The phrase "pharmaceutically acceptable" is employed herein to refer to those compounds, materials, compositions, and/or dosage forms which are, at a reasonable benefit/risk ratio, judged by sound medicine to be suitable for use in contact with the tissues of human beings and animals without excessive toxicity, irritation, allergic response, or other problem or complication.

The phrase "pharmaceutically acceptable carrier" as used herein refers to a pharmaceutically acceptable material, composition or vehicle, such as a liquid or solid filler, diluent, excipient, solvent or encapsulating material. Each carrier must be "acceptable" in the sense of being compatible with the other ingredients of the formulation and not injurious to the patient. Some examples of materials that can be used as pharmaceutically acceptable carriers include: (1) sugars such as lactose, glucose and sucrose; (2) starches, such as corn starch and potato starch; (3) cellulose and its derivatives, such as sodium carboxymethyl cellulose, ethyl cellulose and cellulose acetate; (4) powdered Astragalus membranaceus (Fisch.) bge; (5) malt; (6) gelatin; (7) talc; (8) excipients, such as cocoa butter and suppository waxes; (9) oils such as peanut oil, cottonseed oil, safflower oil, sesame oil, olive oil, corn oil and soybean oil; (10) glycols, such as propylene glycol; (11) polyols such as glycerol, sorbitol, mannitol and polyethylene glycol; (12) esters such as ethyl oleate and ethyl laurate; (13) agar; (14) buffering agents such as magnesium hydroxide and aluminum hydroxide; (15) alginic acid; (16) pyrogen-free water; (17) isotonic saline; (18) ringer's solution; (19) ethanol; (20) a phosphate buffer solution; and (21) other non-toxic compatible materials used in pharmaceutical formulations.

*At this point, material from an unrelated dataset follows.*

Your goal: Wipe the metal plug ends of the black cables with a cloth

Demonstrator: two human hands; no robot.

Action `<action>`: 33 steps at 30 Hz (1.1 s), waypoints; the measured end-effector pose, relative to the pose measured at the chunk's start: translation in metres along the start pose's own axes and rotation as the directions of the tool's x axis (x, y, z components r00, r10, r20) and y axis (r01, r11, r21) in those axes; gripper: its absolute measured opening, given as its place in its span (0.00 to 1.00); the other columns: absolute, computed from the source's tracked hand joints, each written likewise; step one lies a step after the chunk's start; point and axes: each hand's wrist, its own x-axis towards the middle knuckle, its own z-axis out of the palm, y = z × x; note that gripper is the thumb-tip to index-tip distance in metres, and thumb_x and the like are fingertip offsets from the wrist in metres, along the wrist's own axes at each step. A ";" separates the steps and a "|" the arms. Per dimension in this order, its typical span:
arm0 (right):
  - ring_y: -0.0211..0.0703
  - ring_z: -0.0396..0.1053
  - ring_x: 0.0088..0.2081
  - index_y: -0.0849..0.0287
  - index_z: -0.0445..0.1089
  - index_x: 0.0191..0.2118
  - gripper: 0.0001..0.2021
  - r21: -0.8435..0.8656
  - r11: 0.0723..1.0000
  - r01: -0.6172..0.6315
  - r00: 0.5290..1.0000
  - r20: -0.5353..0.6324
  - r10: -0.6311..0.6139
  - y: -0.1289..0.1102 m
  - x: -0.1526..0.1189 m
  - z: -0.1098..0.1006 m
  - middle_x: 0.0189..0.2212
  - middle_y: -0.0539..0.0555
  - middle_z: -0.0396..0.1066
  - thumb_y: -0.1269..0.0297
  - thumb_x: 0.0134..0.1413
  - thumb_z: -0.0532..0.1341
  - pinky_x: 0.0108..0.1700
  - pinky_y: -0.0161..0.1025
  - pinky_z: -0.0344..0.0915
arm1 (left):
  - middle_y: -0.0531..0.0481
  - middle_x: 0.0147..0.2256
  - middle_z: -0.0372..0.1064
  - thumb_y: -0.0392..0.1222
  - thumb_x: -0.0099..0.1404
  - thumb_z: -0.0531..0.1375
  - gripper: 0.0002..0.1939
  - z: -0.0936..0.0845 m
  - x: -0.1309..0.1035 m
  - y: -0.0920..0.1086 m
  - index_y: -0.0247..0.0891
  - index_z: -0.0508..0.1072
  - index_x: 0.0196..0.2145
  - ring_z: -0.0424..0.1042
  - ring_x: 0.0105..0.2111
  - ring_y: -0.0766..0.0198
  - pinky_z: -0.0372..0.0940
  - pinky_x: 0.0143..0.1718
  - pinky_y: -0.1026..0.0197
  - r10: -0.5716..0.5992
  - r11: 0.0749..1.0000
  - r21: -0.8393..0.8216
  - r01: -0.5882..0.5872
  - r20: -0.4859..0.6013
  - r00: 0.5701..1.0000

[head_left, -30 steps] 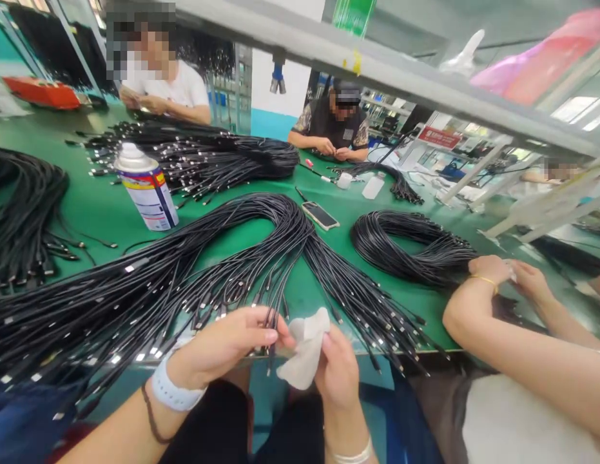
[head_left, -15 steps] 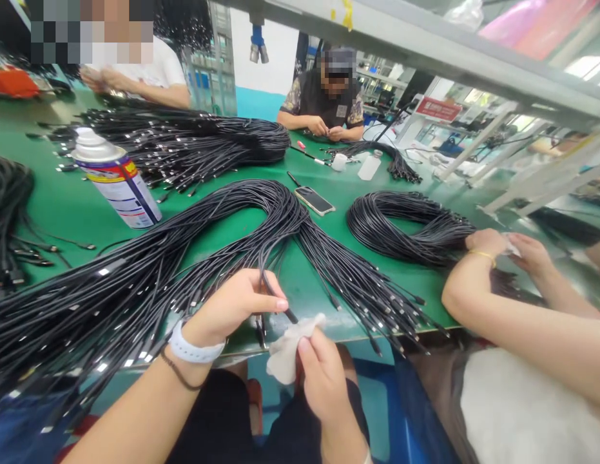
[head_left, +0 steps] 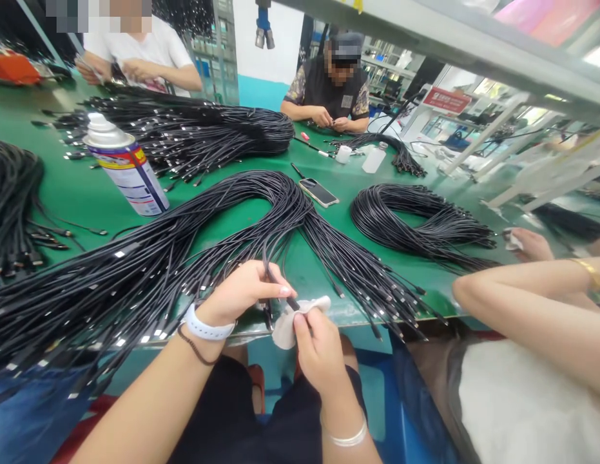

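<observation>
Near the table's front edge, my left hand (head_left: 254, 287) pinches a black cable (head_left: 268, 258) close to its end. The cable's dark connector (head_left: 292, 303) pokes out past my thumb and meets a white cloth (head_left: 286, 327). My right hand (head_left: 319, 341) grips that cloth between thumb and fingers, just below the connector. Whether the cloth wraps the connector's far side is hidden. A large bundle of black cables (head_left: 222, 200) lies curved behind my hands, its connector ends fanned to both sides.
A spray can (head_left: 128, 167) stands left on the green table (head_left: 329, 235). Beyond the bundle lie a phone (head_left: 319, 192), small bottles (head_left: 374, 158) and another cable pile (head_left: 232, 129). A coiled bundle (head_left: 401, 219) sits right, by a co-worker's arm (head_left: 522, 296). Two people work opposite.
The connector and the cloth have come together, with my right hand nearer my left. The co-worker on the right has drawn one hand back from the coiled bundle. The view has shifted slightly.
</observation>
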 end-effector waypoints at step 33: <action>0.34 0.50 0.17 0.56 0.55 0.20 0.19 0.575 0.749 -0.329 0.944 0.169 0.284 -0.024 0.022 0.022 0.14 0.45 0.53 0.54 0.59 0.52 0.21 0.32 0.50 | 0.56 0.21 0.58 0.52 0.61 0.59 0.19 0.009 0.001 0.000 0.36 0.64 0.21 0.57 0.24 0.68 0.53 0.27 0.65 0.055 0.997 0.049 -0.057 0.025 0.998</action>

The pharmaceutical compositions (formulations) can be administered to a subject by any of a variety of routes of administration, including, for example, by oral administration [ e.g., soaking agents in aqueous or non-aqueous solutions or suspensions, tablets, capsules (including dispersion capsules and gelatin capsules), boluses, powders, granules, pastes, administration to the tongue ]; absorption through the oral mucosa (e.g., sublingual); through the anus, rectum or vagina (e.g., pessary, cream or foam); by parenteral (including intramuscular, intravenous, subcutaneous or intrathecal injection, e.g. as a sterile solution or suspension); through the nose; through the abdominal cavity; subcutaneously; by transdermal (e.g., as a patch applied to the skin); and topically (e.g., as a cream, ointment or spray applied to the skin, or as eye drops). The compounds may also be formulated as inhalants. In certain embodiments, the compound may simply be dissolved or suspended in sterile water. Detailed descriptions of suitable routes of administration and compositions suitable for use in such routes of administration can be found, for example, in U.S. Pat. nos. 6,110,973, 5,731,000, 5,541,231, 5,427,798, 5,358,970, and 4,172,896, and the patents cited therein.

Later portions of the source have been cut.